Arbitrum Security Council Freezes $71M in ETH Linked to Kelp DAO Exploit
Arbitrum's Security Council says it has frozen $71 million in ETH traced to the Kelp DAO exploit, locking the assets so they cannot be moved unless a follow-up measure is approved through Arbitrum's governance process. That procedural requirement effectively shifts the next decision from the council to ARB token holders.
The council, a multisignature body with emergency powers, said it identified wallet addresses holding ETH tied to the exploit and executed an on-chain freeze that immobilizes the funds at the protocol level. Under Arbitrum's governance design, emergency actions of this kind are not meant to conclude unilaterally: any subsequent movement of the frozen ETH must be authorized by a governance vote.
A Security Council member, Griff Green (griff.eth), said the decision followed "countless hours" of debate across technical, practical, ethical, and political considerations.
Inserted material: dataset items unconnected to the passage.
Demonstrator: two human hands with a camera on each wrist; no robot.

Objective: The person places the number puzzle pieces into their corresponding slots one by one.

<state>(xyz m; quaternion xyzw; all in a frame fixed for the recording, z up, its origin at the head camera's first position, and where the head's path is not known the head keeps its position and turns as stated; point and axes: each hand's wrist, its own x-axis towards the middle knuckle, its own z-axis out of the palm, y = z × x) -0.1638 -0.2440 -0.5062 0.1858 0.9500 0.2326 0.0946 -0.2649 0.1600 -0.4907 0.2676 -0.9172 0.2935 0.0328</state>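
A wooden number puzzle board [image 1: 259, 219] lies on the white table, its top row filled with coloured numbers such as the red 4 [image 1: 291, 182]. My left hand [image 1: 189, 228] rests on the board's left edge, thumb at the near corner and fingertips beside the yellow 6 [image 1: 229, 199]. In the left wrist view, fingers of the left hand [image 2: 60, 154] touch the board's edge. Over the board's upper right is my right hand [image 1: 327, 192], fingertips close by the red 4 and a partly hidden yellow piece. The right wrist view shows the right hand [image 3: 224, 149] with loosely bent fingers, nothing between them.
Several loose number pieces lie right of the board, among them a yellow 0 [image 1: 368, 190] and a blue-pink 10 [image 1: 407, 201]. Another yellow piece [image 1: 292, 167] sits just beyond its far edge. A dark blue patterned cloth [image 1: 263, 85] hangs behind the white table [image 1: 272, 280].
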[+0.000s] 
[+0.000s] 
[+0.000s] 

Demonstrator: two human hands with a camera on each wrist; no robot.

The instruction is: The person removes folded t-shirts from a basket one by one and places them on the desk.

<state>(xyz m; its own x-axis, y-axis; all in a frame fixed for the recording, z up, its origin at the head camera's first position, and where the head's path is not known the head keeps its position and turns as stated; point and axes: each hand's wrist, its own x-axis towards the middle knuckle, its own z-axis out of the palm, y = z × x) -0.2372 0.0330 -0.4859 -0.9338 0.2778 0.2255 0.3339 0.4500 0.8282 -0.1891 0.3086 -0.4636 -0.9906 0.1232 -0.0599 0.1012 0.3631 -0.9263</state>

Several key details remain unverified by this outlet at the time of writing. Transaction hashes, wallet addresses, and the precise execution timeline have not been independently published in a form that can be confirmed here. The $71 million figure and the governance handoff mechanism come from the Security Council's public statement, which currently serves as the main documentary record. Materials available so far also do not fully explain the exploit's attack vector or the exact path by which the stolen ETH reached addresses accessible on Arbitrum.
What is clear is that the freeze represents a direct use of Arbitrum's Layer 2 administrative authority over assets within its network, distinct from actions such as a stablecoin issuer blacklisting an address at the token-contract level. The council's public commitment to route any next steps through governance, rather than retaining unilateral control, sets a notable procedural precedent.
For users affected by the Kelp DAO exploit, the freeze may help contain further laundering through Arbitrum-connected infrastructure, but it does not guarantee restitution. The governance process could lead to multiple outcomes, including returning funds to victims, transferring assets to a recovery multisig, or a prolonged dispute over legal and technical parameters for redistribution.
The upcoming vote is also likely to surface broader questions about legitimacy and precedent, including whether ARB token holders should direct the movement of funds originating from an exploit in a separate protocol. Observers expect the outcome to become a reference point for future DeFi incidents.
The episode follows other recent protocol-level crises, including the CoW Swap frontend compromise earlier this year, which highlighted how quickly governance can be pushed to act under pressure.
Separately, Tron's Justin Sun posted a comment on April 21, 2026, claiming Tron is "the most decentralized blockchain in the world."